Where the string "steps" occurs in a line of the entries below, copy that line.

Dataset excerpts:
*** Begin section ***
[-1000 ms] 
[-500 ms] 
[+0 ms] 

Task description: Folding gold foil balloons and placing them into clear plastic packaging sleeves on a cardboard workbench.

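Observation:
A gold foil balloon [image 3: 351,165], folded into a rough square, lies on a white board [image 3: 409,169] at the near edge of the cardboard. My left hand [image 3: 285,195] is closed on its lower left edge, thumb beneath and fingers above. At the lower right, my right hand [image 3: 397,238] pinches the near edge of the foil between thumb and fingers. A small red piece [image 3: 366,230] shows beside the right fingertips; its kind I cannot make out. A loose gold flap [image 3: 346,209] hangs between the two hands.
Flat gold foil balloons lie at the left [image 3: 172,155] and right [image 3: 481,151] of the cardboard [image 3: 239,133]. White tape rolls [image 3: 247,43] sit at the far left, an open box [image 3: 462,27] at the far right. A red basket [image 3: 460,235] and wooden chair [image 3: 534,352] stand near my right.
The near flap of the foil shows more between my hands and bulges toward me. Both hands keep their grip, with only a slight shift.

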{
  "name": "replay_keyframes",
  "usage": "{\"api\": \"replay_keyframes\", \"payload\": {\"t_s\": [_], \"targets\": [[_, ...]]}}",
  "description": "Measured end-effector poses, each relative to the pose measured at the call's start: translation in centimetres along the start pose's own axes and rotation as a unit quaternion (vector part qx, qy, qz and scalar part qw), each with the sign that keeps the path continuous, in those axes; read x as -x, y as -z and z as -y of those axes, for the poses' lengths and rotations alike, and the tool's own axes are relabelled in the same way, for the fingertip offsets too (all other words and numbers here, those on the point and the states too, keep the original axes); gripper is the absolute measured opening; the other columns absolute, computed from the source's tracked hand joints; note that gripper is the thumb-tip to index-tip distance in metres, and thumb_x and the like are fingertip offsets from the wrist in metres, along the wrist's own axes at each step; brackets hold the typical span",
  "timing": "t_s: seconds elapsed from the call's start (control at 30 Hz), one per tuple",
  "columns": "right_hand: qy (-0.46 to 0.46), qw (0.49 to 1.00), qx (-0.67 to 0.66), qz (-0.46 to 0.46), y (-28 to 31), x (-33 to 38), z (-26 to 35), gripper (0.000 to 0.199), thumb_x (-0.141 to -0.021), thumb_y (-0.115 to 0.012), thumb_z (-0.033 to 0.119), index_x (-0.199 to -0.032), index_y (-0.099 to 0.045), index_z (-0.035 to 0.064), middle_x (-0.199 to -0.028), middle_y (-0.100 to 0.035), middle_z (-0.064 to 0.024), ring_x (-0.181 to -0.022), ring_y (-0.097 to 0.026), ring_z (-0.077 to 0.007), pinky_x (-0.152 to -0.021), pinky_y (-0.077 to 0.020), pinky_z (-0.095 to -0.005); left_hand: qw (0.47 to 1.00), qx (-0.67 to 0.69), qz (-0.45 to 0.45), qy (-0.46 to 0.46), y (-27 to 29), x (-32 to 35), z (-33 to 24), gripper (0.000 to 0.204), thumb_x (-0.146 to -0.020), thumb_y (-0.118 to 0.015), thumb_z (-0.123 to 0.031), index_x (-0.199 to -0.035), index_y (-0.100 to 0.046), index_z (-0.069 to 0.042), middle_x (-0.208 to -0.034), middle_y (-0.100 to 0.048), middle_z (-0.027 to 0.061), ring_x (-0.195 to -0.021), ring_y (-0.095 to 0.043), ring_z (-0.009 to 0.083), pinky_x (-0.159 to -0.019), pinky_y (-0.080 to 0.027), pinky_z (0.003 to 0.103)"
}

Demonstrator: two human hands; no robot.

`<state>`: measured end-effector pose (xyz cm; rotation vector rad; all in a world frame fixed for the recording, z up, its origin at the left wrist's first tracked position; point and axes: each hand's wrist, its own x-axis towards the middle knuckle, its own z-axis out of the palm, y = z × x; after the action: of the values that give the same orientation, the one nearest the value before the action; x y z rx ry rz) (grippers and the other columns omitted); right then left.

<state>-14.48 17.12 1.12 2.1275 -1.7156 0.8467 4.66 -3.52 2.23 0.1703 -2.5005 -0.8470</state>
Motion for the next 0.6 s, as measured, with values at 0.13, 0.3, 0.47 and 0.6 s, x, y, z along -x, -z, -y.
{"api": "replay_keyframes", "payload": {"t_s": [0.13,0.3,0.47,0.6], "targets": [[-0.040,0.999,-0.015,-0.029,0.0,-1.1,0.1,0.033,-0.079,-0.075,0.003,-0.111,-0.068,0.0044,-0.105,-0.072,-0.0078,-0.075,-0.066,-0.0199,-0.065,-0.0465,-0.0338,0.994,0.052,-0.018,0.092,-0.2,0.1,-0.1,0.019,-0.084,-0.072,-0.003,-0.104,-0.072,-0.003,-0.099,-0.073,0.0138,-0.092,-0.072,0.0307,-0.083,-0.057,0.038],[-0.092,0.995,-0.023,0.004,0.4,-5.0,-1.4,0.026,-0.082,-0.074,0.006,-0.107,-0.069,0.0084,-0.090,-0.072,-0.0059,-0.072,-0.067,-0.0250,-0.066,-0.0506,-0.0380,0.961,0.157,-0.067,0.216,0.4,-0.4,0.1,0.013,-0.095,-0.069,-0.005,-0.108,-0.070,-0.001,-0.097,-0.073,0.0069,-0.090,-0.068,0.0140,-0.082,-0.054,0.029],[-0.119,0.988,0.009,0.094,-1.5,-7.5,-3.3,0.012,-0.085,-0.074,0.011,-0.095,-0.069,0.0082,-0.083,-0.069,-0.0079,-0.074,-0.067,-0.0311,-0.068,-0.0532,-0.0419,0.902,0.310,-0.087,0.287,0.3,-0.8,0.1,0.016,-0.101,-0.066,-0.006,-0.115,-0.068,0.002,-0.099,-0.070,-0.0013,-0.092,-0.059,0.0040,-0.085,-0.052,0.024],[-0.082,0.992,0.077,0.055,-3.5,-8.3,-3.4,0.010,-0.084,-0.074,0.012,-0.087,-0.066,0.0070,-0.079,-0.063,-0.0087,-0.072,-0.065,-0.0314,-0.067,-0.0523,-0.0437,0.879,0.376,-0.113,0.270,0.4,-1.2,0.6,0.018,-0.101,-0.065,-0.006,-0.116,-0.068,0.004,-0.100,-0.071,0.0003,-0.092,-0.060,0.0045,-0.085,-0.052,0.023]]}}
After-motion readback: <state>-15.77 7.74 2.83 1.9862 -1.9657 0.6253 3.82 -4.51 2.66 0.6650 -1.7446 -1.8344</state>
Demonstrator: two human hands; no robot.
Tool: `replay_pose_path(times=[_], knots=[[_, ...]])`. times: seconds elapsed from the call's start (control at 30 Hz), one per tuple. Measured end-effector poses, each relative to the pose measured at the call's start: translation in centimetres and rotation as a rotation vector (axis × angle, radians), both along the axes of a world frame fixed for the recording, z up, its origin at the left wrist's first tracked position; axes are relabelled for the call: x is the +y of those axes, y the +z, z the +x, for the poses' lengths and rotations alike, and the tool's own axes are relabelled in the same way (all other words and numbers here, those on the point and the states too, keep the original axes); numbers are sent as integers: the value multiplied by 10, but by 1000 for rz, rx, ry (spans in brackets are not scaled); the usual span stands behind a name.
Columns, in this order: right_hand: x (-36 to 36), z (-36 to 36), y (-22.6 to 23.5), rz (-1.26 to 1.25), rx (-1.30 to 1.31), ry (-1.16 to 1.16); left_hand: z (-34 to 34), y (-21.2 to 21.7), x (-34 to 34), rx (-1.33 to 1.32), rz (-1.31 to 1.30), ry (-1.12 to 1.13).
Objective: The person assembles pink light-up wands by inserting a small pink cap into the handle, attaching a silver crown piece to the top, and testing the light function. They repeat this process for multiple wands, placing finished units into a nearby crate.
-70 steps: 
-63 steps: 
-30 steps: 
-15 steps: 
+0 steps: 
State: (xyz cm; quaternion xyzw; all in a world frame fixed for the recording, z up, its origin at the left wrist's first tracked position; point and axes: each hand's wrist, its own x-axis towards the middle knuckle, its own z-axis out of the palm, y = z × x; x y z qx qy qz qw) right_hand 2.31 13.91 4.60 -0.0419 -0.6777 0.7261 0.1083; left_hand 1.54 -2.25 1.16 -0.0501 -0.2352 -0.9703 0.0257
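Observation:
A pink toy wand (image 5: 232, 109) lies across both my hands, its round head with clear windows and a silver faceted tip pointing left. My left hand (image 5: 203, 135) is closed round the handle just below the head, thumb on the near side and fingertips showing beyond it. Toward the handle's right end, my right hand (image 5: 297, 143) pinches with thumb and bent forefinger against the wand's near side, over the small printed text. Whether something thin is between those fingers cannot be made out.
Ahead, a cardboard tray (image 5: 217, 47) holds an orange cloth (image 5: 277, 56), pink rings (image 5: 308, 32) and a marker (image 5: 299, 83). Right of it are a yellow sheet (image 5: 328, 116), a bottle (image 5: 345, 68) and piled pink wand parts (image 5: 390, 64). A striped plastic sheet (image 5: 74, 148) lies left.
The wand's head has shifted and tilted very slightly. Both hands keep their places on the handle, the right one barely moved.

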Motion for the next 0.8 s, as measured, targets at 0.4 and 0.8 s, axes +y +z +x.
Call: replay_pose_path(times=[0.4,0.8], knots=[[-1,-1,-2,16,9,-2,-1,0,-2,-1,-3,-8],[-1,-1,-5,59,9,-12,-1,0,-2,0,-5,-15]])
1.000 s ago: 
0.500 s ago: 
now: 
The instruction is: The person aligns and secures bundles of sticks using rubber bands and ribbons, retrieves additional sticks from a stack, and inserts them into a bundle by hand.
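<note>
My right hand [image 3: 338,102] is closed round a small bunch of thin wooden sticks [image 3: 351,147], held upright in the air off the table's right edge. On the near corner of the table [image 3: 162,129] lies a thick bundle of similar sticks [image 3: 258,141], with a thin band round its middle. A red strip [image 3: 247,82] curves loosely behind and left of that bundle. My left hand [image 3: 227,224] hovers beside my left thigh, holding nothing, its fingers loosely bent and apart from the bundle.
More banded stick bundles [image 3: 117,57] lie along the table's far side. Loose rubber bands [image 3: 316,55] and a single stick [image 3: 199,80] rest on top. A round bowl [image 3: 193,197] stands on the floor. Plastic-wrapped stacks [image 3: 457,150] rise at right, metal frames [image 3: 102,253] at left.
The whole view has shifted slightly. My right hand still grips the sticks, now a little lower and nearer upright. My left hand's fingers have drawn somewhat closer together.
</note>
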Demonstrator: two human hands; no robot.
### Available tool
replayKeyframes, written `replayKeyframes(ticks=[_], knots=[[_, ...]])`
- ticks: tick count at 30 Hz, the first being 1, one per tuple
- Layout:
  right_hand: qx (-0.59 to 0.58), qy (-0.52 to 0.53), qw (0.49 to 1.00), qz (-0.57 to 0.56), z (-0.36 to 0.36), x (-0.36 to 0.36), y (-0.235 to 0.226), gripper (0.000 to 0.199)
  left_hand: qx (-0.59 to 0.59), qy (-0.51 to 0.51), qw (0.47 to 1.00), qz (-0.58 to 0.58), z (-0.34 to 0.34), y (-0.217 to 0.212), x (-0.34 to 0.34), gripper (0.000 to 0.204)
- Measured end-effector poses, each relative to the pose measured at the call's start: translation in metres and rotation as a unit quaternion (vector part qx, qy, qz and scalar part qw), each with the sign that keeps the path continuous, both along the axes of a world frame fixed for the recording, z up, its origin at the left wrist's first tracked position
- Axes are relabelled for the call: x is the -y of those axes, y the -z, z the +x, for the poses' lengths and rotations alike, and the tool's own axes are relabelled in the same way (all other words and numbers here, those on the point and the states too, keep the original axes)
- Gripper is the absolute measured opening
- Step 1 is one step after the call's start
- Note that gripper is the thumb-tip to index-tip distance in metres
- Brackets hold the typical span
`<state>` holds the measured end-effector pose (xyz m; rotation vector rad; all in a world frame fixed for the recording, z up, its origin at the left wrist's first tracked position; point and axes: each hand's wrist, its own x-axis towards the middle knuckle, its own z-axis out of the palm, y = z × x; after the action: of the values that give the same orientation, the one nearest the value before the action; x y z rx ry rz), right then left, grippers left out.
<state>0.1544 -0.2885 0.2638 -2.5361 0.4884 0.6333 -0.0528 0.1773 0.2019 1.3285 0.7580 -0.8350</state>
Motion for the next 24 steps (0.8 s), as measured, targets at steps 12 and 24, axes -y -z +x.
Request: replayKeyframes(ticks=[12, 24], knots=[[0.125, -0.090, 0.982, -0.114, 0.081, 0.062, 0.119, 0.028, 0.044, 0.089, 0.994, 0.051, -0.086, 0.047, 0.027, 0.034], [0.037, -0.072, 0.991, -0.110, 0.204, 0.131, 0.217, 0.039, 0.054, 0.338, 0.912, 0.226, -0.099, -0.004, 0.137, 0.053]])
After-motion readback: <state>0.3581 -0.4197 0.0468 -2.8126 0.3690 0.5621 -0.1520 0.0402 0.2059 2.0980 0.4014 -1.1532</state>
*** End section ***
(EXERCISE SOLUTION)
-70 steps: 
-63 steps: 
-30 steps: 
-15 steps: 
+0 steps: 
Motion for the next 24 steps (0.8 s), as measured, targets at steps 12 and 24, axes -y -z +x.

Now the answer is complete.